Saturday, July 13, 2013

Sérgio Simoes starts an Advanced OW dive course

July 12, Nomad Ocean Adventure speedboat trips to Musandam
My logged dives #1211-1212


Sérgio's wife Daniela is a colleague of mine at work. She told me that Sérgio had recently certified as an open water diver and was wondering if he could join us on one of our trips, but though he had completed the course in May, still in July he had still not received his certification. I offered to contact the dive center and see what the problem was, and soon his certification was visible on on PADI's Dive Chek, certified in May, processed in July, but now he was legit to dive with me.

I woke up after a deep, long sleep at Nomad Ocean Adventure on Friday and met Sérgio, who had driven down that morning from Al Ain, and after a chat over coffee, we decided to start working on his advanced course, so we arranged to do our two dives that day as an advanced o/w boat dive, and peak performance buoyancy dive.

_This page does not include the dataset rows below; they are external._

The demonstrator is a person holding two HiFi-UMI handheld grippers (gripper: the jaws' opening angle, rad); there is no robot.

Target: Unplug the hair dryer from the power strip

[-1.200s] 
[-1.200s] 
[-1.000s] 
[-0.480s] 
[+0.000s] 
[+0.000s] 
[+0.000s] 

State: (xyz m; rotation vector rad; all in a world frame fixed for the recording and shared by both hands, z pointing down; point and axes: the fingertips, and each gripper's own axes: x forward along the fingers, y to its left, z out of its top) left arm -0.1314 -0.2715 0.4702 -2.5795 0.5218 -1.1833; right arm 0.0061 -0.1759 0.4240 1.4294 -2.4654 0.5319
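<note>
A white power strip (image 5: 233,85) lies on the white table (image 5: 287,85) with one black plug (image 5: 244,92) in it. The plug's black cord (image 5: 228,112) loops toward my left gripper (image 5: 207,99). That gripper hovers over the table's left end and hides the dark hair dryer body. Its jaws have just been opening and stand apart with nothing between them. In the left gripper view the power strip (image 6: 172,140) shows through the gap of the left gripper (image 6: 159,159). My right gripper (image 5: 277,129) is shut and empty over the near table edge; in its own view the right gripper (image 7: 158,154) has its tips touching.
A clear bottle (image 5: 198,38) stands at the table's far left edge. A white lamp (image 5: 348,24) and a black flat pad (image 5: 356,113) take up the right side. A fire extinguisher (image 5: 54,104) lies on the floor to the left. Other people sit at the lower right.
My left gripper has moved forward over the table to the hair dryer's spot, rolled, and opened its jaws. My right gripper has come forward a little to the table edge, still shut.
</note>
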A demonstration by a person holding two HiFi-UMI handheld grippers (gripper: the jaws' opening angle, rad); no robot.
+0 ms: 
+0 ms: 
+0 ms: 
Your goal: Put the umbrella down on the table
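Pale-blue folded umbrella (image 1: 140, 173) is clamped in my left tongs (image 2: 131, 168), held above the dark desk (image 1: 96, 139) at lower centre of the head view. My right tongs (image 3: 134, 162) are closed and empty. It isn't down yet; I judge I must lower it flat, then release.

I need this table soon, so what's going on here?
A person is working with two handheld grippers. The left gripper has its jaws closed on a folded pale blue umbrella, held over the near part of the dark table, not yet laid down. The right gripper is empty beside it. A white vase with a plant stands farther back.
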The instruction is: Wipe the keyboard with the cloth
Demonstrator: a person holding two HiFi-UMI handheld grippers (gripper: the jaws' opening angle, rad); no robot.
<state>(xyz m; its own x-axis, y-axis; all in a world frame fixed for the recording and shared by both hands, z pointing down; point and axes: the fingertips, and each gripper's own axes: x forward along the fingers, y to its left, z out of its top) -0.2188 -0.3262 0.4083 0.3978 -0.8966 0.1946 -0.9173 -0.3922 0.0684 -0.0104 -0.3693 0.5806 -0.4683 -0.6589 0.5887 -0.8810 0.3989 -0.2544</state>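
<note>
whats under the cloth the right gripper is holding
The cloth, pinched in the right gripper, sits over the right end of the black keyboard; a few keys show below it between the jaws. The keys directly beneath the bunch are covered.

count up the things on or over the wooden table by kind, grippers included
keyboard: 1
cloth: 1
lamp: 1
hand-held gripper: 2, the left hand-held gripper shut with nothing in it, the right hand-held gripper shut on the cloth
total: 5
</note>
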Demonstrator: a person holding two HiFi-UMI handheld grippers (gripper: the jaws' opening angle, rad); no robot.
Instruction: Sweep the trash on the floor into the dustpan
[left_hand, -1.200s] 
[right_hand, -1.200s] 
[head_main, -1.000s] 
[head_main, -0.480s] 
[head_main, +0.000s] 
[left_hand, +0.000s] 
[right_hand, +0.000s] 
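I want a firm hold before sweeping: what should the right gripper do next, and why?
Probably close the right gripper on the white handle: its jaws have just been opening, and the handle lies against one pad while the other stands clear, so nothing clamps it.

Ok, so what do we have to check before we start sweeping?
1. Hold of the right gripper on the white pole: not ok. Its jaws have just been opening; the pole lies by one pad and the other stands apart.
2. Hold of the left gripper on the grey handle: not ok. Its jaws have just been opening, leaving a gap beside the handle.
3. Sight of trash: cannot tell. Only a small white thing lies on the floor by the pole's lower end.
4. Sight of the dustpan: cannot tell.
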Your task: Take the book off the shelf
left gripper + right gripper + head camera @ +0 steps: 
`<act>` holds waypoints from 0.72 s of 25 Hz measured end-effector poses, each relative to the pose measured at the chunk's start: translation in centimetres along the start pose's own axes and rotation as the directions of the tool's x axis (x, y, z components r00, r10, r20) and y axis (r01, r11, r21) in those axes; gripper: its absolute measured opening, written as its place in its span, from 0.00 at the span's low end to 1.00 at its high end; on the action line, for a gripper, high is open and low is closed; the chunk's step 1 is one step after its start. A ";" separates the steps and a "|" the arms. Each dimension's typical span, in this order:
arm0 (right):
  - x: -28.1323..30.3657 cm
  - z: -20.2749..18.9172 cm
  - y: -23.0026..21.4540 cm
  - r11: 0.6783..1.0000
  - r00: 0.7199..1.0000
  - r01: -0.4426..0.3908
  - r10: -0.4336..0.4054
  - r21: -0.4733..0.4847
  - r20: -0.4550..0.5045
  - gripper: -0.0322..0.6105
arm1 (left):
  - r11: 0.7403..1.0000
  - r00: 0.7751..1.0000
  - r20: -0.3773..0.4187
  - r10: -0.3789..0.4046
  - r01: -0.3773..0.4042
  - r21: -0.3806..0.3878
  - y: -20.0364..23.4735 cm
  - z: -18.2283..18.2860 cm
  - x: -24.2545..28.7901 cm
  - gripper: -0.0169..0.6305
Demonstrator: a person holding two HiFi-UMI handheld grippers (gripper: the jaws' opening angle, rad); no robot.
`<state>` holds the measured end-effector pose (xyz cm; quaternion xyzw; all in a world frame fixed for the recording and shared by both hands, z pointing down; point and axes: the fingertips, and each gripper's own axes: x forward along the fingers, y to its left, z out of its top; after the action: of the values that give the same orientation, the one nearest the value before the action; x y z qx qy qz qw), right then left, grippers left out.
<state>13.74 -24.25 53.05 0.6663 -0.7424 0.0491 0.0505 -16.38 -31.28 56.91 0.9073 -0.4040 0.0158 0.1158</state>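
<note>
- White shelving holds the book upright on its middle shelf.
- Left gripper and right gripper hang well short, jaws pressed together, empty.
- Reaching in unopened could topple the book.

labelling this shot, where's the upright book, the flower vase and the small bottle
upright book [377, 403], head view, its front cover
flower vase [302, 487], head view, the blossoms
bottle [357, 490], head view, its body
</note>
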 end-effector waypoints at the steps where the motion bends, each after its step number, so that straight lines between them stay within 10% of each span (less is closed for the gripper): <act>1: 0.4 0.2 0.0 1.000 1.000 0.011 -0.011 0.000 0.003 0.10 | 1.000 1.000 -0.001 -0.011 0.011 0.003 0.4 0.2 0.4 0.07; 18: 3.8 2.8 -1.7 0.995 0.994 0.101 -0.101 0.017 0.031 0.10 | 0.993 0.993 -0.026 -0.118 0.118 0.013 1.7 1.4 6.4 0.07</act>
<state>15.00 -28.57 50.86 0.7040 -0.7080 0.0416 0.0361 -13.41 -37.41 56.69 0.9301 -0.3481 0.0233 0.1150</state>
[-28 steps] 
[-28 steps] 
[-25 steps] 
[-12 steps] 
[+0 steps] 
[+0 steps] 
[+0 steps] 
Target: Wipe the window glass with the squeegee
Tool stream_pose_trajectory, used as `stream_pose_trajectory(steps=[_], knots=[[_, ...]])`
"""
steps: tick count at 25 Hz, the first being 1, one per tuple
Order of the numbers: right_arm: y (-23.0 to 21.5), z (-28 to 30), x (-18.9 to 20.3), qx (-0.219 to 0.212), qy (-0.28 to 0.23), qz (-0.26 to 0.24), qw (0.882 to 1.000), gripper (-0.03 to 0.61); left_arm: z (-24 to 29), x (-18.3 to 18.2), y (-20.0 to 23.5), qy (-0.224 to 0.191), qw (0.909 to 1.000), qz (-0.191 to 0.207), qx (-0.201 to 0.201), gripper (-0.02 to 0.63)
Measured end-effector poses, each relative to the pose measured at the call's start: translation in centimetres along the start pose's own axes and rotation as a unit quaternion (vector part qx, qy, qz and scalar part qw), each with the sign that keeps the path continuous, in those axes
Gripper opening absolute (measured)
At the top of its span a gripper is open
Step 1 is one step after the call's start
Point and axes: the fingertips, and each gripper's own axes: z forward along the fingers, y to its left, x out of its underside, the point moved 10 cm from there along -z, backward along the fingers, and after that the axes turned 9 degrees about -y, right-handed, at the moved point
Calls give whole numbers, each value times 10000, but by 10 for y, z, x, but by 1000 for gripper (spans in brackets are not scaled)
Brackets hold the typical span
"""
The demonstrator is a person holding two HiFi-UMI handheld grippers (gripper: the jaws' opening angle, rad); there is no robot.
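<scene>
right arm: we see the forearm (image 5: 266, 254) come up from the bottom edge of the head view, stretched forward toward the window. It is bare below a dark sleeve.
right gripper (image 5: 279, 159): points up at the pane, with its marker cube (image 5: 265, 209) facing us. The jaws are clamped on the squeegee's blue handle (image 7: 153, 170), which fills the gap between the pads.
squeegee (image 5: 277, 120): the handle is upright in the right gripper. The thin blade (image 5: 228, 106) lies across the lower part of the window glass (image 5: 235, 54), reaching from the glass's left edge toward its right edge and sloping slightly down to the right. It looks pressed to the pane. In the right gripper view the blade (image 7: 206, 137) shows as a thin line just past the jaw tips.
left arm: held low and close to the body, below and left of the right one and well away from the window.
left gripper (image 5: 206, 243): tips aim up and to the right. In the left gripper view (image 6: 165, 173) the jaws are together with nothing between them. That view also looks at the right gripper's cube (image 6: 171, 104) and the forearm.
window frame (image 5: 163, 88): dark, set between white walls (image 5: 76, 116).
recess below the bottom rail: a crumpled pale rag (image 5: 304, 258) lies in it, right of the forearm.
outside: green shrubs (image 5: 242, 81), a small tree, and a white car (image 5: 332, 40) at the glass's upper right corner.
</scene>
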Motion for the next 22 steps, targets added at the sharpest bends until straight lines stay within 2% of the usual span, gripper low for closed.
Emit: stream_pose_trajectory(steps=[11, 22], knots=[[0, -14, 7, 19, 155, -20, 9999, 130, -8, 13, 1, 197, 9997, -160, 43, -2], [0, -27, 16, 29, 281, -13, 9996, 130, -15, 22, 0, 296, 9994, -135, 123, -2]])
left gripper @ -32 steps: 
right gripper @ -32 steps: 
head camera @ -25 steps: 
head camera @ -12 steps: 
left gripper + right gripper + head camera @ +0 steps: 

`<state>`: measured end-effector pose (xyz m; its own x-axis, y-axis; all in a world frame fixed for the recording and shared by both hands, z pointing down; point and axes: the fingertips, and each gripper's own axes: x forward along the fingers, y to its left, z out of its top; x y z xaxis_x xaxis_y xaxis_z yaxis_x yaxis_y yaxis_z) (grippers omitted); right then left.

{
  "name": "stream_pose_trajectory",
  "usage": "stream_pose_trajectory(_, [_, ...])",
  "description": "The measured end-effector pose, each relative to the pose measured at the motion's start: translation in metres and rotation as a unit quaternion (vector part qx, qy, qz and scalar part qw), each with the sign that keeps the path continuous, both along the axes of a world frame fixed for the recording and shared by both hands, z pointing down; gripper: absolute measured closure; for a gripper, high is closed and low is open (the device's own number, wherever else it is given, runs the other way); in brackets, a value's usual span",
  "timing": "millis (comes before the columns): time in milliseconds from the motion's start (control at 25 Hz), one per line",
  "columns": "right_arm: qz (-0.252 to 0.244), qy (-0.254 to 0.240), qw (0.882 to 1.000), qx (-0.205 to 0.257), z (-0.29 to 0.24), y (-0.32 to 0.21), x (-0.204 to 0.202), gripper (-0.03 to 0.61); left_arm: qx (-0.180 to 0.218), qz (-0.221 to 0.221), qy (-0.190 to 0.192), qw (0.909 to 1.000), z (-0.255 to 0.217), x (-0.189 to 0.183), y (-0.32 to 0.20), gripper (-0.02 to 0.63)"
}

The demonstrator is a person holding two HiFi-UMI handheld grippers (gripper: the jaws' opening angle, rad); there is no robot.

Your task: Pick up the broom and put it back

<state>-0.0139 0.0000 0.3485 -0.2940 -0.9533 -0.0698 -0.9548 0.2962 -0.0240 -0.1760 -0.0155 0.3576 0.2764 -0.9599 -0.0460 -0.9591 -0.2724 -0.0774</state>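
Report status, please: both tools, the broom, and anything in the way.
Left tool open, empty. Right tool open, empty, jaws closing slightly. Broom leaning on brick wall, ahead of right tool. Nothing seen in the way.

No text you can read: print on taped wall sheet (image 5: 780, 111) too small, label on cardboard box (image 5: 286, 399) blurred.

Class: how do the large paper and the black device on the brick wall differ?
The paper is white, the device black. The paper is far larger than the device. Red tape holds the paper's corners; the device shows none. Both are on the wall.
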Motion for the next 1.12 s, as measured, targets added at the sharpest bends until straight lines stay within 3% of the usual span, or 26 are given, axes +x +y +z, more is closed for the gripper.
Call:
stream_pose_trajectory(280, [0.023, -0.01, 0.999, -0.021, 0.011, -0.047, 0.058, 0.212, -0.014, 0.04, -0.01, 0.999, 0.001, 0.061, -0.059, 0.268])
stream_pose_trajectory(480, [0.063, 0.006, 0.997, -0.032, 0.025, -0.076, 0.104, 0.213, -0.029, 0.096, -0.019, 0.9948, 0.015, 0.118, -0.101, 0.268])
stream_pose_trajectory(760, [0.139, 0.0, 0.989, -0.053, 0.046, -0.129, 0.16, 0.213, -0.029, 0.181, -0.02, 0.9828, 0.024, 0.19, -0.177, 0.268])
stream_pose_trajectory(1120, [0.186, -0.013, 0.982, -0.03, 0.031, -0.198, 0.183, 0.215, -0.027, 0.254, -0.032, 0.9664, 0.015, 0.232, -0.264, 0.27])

Seas were a little rough due to rain over the mountains, so the boatman took his time, taking an hour and a half to reach Ras Morovi.  But once there we had a great first dive. Sérgio and I had worked out correct exposure protection, I had extra weights, we fine tuned buoyancy on the bottom with fin pivots and set out to explore the reef.  Vis was decent and Sérgio's diving was fine.  We skirted the bottom looking for rays and came up to the cave where I can always find at least one crayfish.  That cave is home to batfish as well and they are not camera shy.  Just outside the cave a trio of lion fish posed for photographers.



We continued south along the reef till I judged it was time to pop over to the other side. I have a favorite spot on this dive, a grotto where there are sometimes sting rays, and I had mentioned to Sérgio that turtles lived in this neighborhood.  As we progressed along the eastern side of the reef, heading north now, I moved deliberately ahead of other divers who had also popped over to this side of the reef, so as to be first to the grotto to see what might be lurking there.  There were no rays, but we came upon a very large turtle relaxing there.



When we came along he contemplated our presence and decided we were crowding him, so he moved slowly and gracefully out of his niche and headed down the other side of the reef, and I followed him with my GoPro.



Sérgio's air held out well and we had a 50 minute dive plus a safety stop. Sérgio had the typical novice problems with buoyancy toward the end of the dive and surfaced inadvertently, but unlike most at his stage of diving he got control of it and came back down to finish out the safety stop.

To make all of this a learning experience we decided to conduct the next dive as a peak buoyancy one. We finished lunch and motored over to Lima Rock to see if the seas had calmed enough for diving there.  The south side was still too rough, with waves crashing on the island, but the north was sheltered, so we went in there. Again we would work on fin pivots, breathing and hovering, and do swim-throughs as buoyancy exercises.  

We entered the water at about the middle of the north side of Lima. My strategy here was to reach the point and see what was there.  Along the way we found this cute little yellowmouth with a wrasse exploring all the yellow parts.  I meant to take this as a video with my GoPro, in which case you would have seen the little blue wrasse enter way inside the moray's mouth and disappear down the throat, only to emerge and continue his ministrations.  However the GoPro has no display and works on button presses, so I had pressed one too many, and the GoPro was in a mode where it takes multiple shots of the same scene, but only over a second or two, so I didn't get the video shot I wanted.




Sérgio signaled he was at 100 bar as we neared the point but there was little current there, so there was no problem edging our way past the gap and further along the wall.  There was a swirling school of jacks present, and I went out on the rock where John and I had found the barracuda the week before hoping to get a shot of them this time; I was very aware of my camera today :-)  However, the barracuda weren't home so we went back to the gap and found a crayfish in a crevice.  Sérgio signaled 50 bar so we worked our way around the corner and into safety stop position at 5 meters on the reef, heading back the way we had come on the north side.  Our dive profile was 18 meters at 39 minutes, plus the safety stop.



Chris and Armand were already back on the boat when we emerged, but they had seen an eagle ray, perhaps the same one I saw last week, at about 12 meters depth near where we had surfaced.  The boatman went around picking up other divers on the north side but avoided the south where white horses raged.  However, some of our divers had rounded the point and were now floating in the chop.  We picked up two, and the one from Oman, Nasser, amazingly fasting despite the heat and salt water, asked if the others had seen what was behind the school of jacks.  Neither had seen anything there, but Nasser insisted he had seen a whale shark swish its tail and move away. He had a big camera and owned a diver center in Seeb.  If he got the shot maybe we'll see it on his website, http://sealegends.net/photogallery.

So all in all, it was a nice day of diving, with plenty of critters around, and I'm looking forward to diving with Sérgio again when he is ready to complete his advanced course.